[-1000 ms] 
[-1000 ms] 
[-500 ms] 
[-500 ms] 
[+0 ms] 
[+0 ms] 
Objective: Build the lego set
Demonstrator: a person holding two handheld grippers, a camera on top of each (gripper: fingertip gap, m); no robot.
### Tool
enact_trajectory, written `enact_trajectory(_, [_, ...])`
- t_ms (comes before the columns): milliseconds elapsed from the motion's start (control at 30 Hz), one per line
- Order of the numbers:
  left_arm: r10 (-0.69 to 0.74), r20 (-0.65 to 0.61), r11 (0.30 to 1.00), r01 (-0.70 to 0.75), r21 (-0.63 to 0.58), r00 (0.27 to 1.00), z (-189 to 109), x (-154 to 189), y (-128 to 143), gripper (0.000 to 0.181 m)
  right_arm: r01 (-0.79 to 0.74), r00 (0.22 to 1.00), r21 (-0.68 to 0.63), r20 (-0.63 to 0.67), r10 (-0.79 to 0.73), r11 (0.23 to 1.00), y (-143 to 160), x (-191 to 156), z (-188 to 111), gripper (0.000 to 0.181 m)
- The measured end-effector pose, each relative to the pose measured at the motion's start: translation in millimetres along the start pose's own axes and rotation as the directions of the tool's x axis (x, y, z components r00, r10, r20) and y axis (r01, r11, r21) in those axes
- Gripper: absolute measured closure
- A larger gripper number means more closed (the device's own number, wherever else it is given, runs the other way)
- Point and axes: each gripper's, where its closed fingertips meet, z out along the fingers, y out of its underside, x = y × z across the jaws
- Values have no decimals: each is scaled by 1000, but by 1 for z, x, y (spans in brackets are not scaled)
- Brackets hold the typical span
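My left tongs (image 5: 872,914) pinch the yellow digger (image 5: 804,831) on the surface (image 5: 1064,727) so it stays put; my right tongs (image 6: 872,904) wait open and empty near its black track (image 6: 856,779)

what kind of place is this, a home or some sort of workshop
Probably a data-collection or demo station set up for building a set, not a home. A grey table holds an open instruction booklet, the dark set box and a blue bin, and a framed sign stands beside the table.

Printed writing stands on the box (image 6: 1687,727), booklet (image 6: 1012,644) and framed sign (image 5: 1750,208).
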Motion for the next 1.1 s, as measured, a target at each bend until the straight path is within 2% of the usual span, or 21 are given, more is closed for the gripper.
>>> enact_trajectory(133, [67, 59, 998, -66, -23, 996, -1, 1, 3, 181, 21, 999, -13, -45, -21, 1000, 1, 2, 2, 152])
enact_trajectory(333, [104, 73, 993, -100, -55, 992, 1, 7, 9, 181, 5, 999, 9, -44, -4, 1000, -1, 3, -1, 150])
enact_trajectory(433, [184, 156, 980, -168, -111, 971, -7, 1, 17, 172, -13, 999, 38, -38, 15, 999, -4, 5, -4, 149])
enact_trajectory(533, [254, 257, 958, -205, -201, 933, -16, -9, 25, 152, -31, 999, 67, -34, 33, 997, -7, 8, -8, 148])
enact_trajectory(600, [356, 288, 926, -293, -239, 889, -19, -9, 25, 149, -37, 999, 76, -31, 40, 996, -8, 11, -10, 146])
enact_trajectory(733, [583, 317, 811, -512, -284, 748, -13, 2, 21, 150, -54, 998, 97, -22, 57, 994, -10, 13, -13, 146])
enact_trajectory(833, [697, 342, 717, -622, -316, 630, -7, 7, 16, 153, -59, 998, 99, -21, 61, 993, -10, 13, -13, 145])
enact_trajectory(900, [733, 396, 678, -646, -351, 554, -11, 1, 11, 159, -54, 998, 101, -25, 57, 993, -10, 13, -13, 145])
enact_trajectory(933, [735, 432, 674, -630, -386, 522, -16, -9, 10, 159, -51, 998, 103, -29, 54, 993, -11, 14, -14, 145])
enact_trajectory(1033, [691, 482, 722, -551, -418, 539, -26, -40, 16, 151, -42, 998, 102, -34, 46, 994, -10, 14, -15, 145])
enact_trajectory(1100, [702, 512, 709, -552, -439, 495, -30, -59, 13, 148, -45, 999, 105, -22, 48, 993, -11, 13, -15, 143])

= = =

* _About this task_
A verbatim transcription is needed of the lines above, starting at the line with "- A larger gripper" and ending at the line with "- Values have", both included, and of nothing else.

* _Answer_
- A larger gripper number means more closed (the device's own number, wherever else it is given, runs the other way)
- Point and axes: each gripper's, where its closed fingertips meet, z out along the fingers, y out of its underside, x = y × z across the jaws
- Values have no decimals: each is scaled by 1000, but by 1 for z, x, y (spans in brackets are not scaled)

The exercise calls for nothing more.